(Assignment)
Using the records below, locate all lines containing "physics" and return them.

(Records provided)
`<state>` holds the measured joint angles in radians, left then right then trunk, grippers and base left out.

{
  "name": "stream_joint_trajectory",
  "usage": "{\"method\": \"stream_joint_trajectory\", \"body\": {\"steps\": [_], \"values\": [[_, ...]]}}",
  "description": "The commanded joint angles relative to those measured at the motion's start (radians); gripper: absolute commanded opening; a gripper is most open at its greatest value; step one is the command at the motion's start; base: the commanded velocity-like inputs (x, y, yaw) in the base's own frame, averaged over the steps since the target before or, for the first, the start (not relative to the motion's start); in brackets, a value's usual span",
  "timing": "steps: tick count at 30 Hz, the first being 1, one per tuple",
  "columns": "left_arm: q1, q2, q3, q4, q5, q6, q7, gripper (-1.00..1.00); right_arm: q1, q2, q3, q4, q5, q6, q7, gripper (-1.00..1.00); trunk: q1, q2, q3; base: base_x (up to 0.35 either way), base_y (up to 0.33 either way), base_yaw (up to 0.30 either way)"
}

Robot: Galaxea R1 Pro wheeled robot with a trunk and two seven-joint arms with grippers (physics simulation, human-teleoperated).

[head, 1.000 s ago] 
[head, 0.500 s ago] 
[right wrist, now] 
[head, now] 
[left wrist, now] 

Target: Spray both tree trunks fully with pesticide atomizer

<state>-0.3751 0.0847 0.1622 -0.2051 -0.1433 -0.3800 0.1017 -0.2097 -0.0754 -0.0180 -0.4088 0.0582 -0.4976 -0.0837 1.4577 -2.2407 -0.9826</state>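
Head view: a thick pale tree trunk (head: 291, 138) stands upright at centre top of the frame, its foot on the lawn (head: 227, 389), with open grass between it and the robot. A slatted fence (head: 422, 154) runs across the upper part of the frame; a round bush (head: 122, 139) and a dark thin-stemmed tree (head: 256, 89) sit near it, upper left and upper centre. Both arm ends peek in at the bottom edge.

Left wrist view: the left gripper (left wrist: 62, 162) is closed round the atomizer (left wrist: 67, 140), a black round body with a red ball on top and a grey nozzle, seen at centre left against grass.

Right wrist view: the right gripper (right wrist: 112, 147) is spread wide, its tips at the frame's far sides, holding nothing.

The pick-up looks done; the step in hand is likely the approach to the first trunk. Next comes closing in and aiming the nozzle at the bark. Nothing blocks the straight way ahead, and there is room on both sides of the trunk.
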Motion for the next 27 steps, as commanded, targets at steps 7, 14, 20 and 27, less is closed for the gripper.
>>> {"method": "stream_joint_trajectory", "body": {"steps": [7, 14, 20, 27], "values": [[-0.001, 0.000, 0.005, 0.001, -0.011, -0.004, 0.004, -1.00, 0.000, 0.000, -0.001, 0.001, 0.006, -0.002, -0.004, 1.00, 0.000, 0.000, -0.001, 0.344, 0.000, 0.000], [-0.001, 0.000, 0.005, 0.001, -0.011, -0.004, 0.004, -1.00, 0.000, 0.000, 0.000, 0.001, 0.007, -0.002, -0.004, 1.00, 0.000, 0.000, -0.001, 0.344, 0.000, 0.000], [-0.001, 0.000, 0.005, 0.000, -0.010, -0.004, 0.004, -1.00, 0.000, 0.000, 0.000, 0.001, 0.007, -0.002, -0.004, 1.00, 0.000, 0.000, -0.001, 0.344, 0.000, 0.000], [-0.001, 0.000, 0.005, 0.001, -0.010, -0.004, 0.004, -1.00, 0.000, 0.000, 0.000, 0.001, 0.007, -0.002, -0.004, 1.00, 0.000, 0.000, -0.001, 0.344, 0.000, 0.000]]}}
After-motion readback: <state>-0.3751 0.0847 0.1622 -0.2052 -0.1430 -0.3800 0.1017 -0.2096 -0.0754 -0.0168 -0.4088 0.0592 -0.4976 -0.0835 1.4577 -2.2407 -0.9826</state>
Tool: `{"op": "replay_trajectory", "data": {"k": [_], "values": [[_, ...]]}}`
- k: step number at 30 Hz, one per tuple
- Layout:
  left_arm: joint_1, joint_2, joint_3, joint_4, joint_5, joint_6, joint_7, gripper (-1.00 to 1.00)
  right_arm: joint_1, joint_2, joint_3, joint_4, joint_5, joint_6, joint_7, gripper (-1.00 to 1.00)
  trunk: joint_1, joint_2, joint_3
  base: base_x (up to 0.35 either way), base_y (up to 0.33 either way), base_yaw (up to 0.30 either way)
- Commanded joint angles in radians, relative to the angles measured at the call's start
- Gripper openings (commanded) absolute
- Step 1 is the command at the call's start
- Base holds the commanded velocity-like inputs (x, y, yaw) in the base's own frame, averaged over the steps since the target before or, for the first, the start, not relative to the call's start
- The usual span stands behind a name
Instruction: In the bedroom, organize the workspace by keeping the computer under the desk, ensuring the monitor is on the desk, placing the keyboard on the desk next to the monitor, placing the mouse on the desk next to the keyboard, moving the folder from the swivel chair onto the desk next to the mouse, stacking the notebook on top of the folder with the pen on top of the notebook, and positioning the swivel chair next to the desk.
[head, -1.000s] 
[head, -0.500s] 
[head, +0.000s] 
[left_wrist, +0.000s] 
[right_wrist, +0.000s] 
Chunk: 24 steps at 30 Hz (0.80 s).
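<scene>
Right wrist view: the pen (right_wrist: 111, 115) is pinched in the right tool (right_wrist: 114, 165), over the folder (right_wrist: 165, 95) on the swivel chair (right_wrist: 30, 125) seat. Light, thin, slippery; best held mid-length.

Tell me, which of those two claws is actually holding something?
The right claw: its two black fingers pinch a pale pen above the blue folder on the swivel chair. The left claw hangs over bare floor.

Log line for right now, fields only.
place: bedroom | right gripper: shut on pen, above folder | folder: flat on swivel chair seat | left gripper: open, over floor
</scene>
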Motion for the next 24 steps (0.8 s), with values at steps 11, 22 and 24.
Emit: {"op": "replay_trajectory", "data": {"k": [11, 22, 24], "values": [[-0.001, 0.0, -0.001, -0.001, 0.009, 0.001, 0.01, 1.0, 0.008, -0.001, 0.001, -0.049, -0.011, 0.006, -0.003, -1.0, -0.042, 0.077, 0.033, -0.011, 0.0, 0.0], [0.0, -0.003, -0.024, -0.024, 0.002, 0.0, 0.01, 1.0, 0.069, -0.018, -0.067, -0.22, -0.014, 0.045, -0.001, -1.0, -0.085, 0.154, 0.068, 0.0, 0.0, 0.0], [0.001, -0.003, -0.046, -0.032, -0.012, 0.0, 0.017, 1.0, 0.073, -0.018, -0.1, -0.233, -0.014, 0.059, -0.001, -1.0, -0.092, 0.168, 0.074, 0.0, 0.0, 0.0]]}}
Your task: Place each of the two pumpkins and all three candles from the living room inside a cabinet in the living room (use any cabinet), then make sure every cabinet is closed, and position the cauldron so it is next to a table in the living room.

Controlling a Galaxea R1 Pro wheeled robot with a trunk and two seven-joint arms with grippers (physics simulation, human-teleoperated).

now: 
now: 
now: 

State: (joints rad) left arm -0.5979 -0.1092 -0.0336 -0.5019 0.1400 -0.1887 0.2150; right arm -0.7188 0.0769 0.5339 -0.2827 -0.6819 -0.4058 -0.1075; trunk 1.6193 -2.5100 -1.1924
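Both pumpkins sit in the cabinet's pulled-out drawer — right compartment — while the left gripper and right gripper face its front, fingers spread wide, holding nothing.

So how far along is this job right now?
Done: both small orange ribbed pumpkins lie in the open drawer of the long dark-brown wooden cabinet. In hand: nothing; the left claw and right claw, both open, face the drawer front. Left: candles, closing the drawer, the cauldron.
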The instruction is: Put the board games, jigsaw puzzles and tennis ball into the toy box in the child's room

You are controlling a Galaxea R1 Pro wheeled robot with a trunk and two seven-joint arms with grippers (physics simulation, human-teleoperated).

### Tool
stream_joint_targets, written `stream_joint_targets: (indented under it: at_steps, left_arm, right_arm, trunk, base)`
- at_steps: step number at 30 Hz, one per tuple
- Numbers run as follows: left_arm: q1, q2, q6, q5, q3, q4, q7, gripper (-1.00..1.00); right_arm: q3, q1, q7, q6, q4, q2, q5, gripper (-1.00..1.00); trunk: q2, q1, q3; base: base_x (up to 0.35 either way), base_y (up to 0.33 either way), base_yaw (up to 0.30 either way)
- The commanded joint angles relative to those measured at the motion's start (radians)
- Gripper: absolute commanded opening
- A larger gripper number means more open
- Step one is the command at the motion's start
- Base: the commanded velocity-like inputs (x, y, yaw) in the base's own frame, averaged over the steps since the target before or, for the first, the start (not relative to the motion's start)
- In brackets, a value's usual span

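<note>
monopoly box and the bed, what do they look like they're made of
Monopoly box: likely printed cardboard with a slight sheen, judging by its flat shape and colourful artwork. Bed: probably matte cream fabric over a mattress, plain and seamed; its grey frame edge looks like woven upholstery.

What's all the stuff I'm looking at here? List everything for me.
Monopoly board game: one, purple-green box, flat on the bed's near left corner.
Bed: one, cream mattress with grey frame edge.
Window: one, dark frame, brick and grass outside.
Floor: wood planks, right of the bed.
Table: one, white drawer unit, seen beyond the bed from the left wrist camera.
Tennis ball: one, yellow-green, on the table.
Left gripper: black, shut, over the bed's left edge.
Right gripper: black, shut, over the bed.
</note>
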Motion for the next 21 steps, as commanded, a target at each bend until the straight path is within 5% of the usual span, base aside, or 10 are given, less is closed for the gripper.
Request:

(Response to this exercise)
Robot: Galaxea R1 Pro wheeled robot with a trunk and two seven-joint arms with grippers (physics simulation, human-teleoperated).
Controlling a Galaxea R1 Pro wheeled robot with a trunk and two seven-joint arms with grippers (physics simulation, human-teleoperated).
You are controlling a Galaxea R1 Pro wheeled robot with a trunk and two seven-joint arms with grippers (physics simulation, human-teleoperated).

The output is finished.